## Task directions:
From the data underneath, reproduce exactly the stretch that begins at the line with "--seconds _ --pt" and ends after the line with "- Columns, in".

-=-=-

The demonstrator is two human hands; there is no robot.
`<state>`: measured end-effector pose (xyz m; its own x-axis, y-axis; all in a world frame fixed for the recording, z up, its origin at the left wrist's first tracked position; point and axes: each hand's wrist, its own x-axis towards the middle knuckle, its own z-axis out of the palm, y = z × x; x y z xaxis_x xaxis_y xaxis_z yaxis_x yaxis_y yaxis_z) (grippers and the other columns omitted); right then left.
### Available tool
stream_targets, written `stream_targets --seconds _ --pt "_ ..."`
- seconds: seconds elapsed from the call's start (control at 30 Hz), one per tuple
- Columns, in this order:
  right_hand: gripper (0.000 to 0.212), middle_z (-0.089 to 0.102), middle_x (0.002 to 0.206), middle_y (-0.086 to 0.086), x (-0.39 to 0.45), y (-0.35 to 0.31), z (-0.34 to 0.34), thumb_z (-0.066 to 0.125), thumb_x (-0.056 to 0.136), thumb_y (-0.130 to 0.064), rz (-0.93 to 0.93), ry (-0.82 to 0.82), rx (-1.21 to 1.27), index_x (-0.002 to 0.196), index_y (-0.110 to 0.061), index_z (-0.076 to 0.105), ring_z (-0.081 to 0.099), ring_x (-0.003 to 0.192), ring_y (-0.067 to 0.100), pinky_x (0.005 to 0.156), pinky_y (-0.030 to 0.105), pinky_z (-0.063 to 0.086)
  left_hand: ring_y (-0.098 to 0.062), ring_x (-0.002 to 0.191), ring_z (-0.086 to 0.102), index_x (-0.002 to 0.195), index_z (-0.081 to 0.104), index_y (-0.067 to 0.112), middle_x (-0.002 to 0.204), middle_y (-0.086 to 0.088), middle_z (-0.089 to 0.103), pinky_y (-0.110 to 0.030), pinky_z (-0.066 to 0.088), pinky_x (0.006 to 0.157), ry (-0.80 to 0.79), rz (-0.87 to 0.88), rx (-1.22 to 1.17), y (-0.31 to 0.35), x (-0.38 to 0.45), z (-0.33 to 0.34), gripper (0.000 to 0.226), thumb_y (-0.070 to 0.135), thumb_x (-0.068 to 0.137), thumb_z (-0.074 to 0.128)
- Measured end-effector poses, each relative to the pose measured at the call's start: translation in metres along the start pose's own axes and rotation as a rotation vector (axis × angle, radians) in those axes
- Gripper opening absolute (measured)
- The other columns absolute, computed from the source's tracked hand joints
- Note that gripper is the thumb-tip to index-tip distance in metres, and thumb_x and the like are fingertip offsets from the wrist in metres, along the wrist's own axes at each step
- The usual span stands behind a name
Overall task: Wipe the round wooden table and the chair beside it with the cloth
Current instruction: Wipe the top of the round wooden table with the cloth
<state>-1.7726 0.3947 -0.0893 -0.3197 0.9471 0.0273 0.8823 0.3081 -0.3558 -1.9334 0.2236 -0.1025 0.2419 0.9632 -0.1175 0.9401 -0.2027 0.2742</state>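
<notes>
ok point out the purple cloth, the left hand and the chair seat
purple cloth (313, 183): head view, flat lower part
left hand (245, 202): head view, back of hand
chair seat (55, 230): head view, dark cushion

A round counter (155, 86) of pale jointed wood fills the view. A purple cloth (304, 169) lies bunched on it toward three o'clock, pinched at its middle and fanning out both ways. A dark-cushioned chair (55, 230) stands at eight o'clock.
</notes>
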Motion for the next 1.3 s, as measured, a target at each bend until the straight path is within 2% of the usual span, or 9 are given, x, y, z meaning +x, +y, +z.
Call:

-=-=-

## Answer below:
stream_targets, written `stream_targets --seconds _ --pt "_ ..."`
- seconds: seconds elapsed from the call's start (control at 30 Hz), one per tuple
- Columns, in this order:

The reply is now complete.